Trigger mutters, “Hell of a future, if you ask me.”
Torch nods once. “And a hell of a reason to burn the past down.”
I lift my eyes. “If you want me to step back, I will. If this changes my standing in the club, I accept it.”
Capone leans forward, elbows braced on the table.
He studies me long enough that the room holds its breath.
“You owned it.” Three simple words hit harder than any punch.
Capone continues, “You didn’t confess to impress us.
You didn’t wait to see which way the wind blew.
You came in here on your own, laid it out clean, and trusted us to hold it. That is brotherhood.”
The breath I release shakes my entire chest.
Trigger taps the table twice. “I do not give a damn who you were. I care who you are when we need you. You showed us exactly that.”
Torch grins faintly. “Also, you beat the life out of Lattimer. It’s hard not to respect a man for that.”
Dagger shrugs. “And Syvannah looks at you like she trusts you more than sunlight. That says it all.”
Blayze points a finger. “But if you ever pull another secret that big, I am duct-taping you to your own damn bike.”
Bones snorts. “You would need three rolls at least.”
The room starts moving again, the tension bleeding out like a wound finally pressed shut.
Capone knocks his gavel once on the table. “Put it to a vote.”

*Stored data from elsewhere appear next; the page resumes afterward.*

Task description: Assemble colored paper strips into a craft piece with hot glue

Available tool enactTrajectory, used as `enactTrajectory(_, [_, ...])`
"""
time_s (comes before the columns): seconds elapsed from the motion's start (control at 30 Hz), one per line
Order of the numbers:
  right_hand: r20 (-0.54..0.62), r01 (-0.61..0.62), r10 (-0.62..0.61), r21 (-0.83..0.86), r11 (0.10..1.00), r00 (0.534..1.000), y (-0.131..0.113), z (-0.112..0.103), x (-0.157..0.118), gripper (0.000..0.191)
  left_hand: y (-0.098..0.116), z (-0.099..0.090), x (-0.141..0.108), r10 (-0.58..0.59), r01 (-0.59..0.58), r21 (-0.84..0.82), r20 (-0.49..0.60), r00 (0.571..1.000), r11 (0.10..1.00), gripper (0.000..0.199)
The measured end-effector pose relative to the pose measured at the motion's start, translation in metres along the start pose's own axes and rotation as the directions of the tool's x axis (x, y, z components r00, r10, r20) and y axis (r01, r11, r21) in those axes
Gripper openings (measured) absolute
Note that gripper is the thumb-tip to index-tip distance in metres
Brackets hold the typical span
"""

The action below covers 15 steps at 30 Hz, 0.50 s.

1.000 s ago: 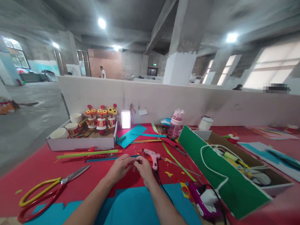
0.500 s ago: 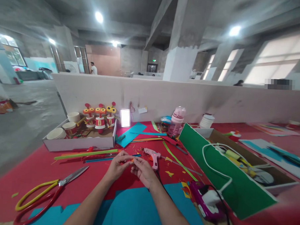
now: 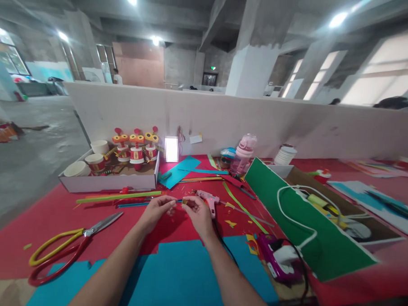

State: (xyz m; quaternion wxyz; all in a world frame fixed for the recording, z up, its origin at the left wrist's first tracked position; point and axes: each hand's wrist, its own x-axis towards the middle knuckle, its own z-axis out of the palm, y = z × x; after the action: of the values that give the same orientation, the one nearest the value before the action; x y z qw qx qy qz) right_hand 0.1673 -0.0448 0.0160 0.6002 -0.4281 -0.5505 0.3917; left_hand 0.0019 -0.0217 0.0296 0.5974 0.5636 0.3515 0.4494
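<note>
While both forearms reach forward over a sheet of blue paper (image 3: 185, 269), the two bare hands meet just above a red-covered surface (image 3: 173, 229). The right hand (image 3: 198, 211) pinches a small yellow-and-black striped piece (image 3: 184, 202) between thumb and fingers, in the gap between the hands. The left hand (image 3: 159, 206) is beside it, thumb and fingers curled toward one another; whether they grip anything cannot be told. Just behind the right hand lies a pink glue gun (image 3: 207, 198). To the left, large scissors (image 3: 89, 232) with one yellow and one red handle rest on the surface. Beyond them, a shallow white box (image 3: 108, 184) holds three upright paper-cup figures (image 3: 136, 152). On the right are a purple power strip (image 3: 277, 266) and a green-sided box (image 3: 295, 229).
</note>
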Motion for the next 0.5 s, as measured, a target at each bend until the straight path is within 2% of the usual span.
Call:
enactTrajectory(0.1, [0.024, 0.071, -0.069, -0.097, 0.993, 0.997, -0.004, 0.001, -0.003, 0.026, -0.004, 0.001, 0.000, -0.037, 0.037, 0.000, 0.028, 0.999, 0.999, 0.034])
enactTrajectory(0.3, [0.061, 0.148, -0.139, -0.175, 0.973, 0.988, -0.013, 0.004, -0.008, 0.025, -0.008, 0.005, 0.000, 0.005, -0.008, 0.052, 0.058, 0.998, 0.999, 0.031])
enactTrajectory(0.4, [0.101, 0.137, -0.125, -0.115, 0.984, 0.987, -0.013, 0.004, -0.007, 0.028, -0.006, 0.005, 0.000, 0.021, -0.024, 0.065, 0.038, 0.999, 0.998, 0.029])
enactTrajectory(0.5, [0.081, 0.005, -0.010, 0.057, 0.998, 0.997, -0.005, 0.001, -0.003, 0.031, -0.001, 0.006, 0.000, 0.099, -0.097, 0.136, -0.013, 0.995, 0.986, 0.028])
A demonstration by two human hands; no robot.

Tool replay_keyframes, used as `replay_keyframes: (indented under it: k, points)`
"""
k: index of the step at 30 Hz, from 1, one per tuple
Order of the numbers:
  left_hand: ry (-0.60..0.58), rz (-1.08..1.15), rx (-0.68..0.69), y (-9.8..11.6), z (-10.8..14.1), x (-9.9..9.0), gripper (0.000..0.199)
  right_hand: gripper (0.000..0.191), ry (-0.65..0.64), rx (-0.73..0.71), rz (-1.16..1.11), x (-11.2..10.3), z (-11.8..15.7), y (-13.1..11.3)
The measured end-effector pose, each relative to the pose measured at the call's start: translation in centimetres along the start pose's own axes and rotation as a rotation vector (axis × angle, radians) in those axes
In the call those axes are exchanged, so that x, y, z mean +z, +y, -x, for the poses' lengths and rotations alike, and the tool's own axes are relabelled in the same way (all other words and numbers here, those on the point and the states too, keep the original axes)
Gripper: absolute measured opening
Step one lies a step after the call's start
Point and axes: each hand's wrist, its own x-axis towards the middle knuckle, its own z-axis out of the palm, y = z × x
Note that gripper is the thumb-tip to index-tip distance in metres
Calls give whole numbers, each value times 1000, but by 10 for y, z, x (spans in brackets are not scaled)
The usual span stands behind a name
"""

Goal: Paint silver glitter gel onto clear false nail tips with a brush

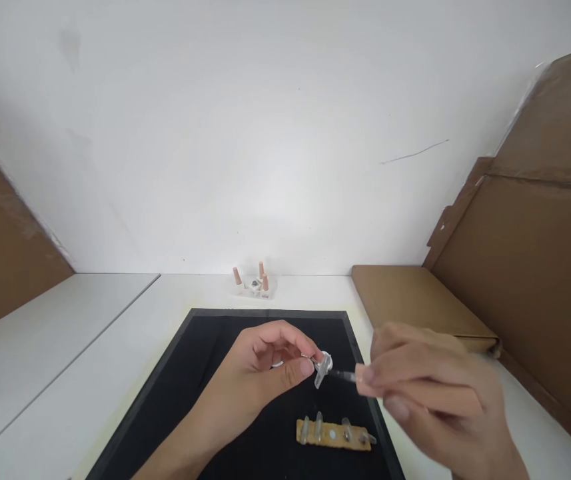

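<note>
My left hand (pixel 270 373) is closed, pinching a small holder between thumb and index finger; most of the holder is hidden by the fingers. A clear false nail (pixel 322 373) is at the end of that holder, tilted, with a small round white piece (pixel 327 360) behind it. In my right hand (pixel 435 393), slightly blurred, is a nail polish brush (pixel 370 381) with a long pinkish cap as its handle. Its bristle end points left, close to the false nail; whether they touch I cannot tell.
Below the hands, a yellowish strip (pixel 332 435) bearing several clear false nails lies on the black mat (pixel 225 333). A clear tray (pixel 255 292) with pink-capped bottles stands at the back wall. A flat cardboard box (pixel 410 297) lies at right; cardboard panels flank the table.
</note>
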Motion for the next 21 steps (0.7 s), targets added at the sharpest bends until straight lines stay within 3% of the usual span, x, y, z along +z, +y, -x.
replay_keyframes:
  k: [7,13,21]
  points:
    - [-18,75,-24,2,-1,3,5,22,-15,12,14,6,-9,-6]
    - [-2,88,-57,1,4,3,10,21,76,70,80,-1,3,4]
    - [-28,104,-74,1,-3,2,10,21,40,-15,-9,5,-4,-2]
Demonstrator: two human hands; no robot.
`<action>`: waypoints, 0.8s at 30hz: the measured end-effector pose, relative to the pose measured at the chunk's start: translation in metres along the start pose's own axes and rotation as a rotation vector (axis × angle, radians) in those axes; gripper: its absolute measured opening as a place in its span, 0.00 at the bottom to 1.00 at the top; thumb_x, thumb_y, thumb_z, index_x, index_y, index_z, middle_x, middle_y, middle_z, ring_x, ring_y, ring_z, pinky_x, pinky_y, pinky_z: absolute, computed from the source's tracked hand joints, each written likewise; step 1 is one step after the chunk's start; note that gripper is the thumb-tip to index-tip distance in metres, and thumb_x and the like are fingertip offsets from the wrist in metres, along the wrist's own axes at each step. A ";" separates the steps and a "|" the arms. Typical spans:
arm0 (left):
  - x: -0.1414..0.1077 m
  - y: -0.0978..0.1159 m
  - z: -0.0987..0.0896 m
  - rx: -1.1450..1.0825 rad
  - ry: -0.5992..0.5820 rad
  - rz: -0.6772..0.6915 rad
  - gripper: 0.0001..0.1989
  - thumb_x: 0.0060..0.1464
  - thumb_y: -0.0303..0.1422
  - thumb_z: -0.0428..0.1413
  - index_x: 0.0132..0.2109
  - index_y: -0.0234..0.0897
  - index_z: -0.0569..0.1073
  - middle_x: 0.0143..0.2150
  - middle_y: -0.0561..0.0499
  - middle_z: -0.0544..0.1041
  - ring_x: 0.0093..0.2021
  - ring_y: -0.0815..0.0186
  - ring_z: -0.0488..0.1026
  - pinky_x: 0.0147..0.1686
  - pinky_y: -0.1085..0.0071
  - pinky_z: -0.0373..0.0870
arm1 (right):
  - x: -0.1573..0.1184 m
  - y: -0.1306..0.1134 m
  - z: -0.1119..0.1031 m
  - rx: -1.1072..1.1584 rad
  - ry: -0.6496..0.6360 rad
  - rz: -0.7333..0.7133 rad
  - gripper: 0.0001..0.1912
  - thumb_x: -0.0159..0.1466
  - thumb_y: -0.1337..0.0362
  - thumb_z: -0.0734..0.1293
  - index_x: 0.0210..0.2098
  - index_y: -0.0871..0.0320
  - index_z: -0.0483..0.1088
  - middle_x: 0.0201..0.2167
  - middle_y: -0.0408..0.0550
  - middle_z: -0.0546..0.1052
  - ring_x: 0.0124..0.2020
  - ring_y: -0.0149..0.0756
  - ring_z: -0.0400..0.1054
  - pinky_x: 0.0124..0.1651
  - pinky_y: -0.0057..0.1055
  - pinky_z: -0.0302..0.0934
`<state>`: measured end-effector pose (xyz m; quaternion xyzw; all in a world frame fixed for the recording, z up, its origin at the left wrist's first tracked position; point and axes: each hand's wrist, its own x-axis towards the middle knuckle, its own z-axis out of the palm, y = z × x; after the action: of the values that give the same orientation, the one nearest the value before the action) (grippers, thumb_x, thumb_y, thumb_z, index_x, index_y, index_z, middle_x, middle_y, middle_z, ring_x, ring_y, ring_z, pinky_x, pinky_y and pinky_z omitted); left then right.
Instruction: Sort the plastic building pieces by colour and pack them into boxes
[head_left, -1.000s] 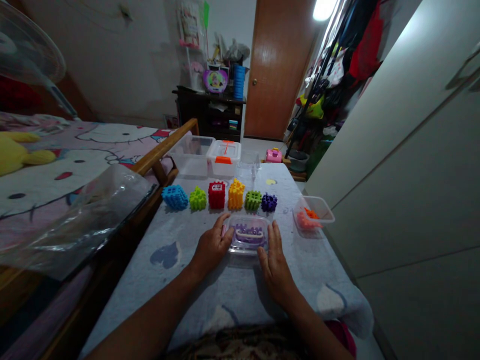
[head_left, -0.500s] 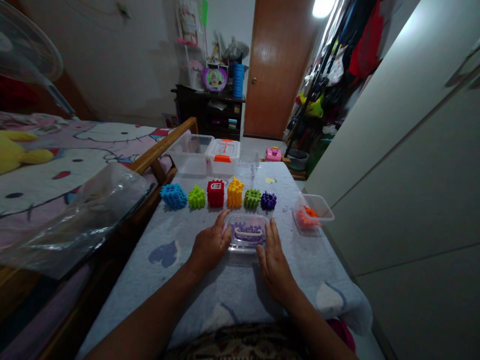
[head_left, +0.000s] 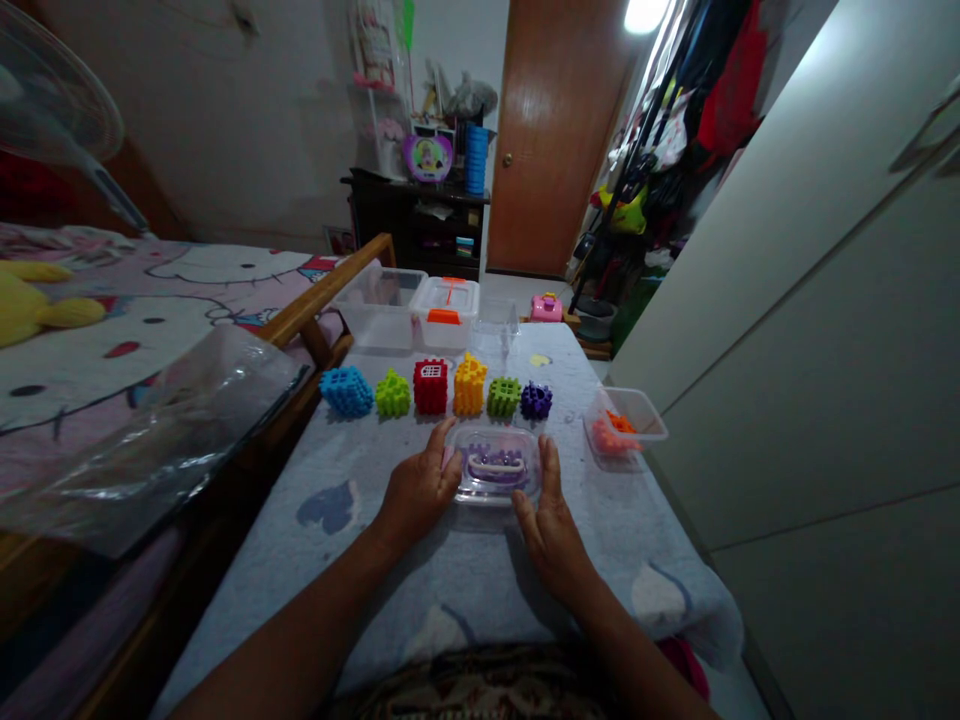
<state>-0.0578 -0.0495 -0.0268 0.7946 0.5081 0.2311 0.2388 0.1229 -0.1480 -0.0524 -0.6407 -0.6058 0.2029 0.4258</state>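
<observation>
A clear plastic box with a lid and a white handle stands on the cloth-covered table in front of me. Purple pieces show through the lid. My left hand grips the left side, its thumb on the lid's edge and fingers along the wall. At the right side, my right hand grips the box with its thumb at the near corner and fingers stretched along the wall. Behind the box is a row of block shapes: blue, lime, red, yellow, green and purple.
An open clear container with orange pieces sits at the table's right edge. At the far end stand a large clear bin and a lidded box with orange clips. A wooden bed rail runs along the left, a wardrobe along the right.
The fingers of my right hand have shifted slightly and the index finger looks more upright. My left hand and the box stay nearly where they were.
</observation>
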 end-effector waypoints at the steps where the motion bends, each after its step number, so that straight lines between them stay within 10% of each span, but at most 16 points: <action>1: 0.000 0.000 -0.001 -0.044 0.001 -0.005 0.28 0.65 0.41 0.41 0.67 0.34 0.57 0.31 0.50 0.76 0.30 0.60 0.75 0.31 0.70 0.61 | 0.000 0.000 -0.001 0.042 0.008 0.018 0.42 0.70 0.60 0.57 0.72 0.53 0.24 0.74 0.53 0.37 0.73 0.43 0.34 0.72 0.49 0.39; 13: 0.002 -0.007 -0.001 -0.416 -0.018 -0.031 0.29 0.62 0.46 0.48 0.64 0.36 0.60 0.26 0.58 0.68 0.27 0.65 0.69 0.31 0.72 0.61 | 0.008 0.009 -0.015 0.068 -0.090 -0.019 0.57 0.60 0.58 0.70 0.72 0.54 0.26 0.73 0.60 0.40 0.73 0.48 0.36 0.71 0.51 0.40; 24: 0.002 -0.003 0.001 -0.266 0.006 -0.037 0.29 0.60 0.44 0.48 0.63 0.34 0.62 0.24 0.58 0.66 0.24 0.65 0.67 0.27 0.71 0.58 | 0.013 -0.003 -0.010 -0.030 -0.117 -0.038 0.54 0.65 0.61 0.65 0.71 0.54 0.18 0.74 0.56 0.30 0.73 0.46 0.29 0.72 0.50 0.37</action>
<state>-0.0584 -0.0468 -0.0294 0.7457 0.4882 0.2944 0.3448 0.1308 -0.1389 -0.0409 -0.6224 -0.6447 0.2226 0.3839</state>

Trigger raises his hand. “Keep him where he is.”
Torch lifts his. “Keep.”
Blayze. “Keep.”
Bones. “Keep.”
Dagger. “Keep.”
Red appears late in the doorway, holding a coffee. “What are we voting on?”
Capone doesn’t blink at Red’s sudden appearance. “Tiny’s past,” he answers.
Red snorts. “Keep him. He feeds the strays.” The room laughs.
Capone turns back to me. His voice is level, but the weight behind it lands like peace. “You belong here, Tiny. Scars and all.”
Something light breaks open in my chest. Something I haven’t felt in years. “Thank you.” The words come from a place so deep I barely recognize my own voice.
Capone nods once, slamming his gavel. “Church dismissed.”
When Church adjourns, the room comes to life with movement and sound. Chairs scrape, and brothers clap me on the shoulder as they pass. A few quiet words of support. No lectures. No conditions, just family and acceptance.
I stand slowly, the weight I carried for years finally lifting. When I step outside, the air feels different, cleaner, and easier to breathe.
Syvannah is back from her appointment, leaning against the railing by the bikes, arms folded loosely, eyes on the sky. Peanut is nowhere in sight. She looks at me when she hears my boots.
“How’d it go?” she asks.
I stop in front of her. “I told the truth.”
Her lips curve into a soft smile. “That usually helps.”
I huff a quiet laugh. “Turns out.”
She studies my face, searching. “You okay?”
For the first time in a long time, the answer comes easily. “Yeah, I am.”
Syvannah steps closer, resting her forehead against my chest. Not asking, not taking, just being here.
I wrap my arms around her, careful yet sure. “How was therapy?”
She exhales, her hot breath against my shirt. “Hard, but… good.” I kiss the top of Syvannah's head, and she sighs against me. “I’m proud of you.”
The words hit deeper than any cheer or shout ever could. For the first time in a long fucking time, I don’t feel like I’m standing between two lives. I feel exactly where I’m supposed to be.
I hold Syvannah tighter. Not because she’s fragile, but because she chose me. Tonight, for the first time, I chose myself, too.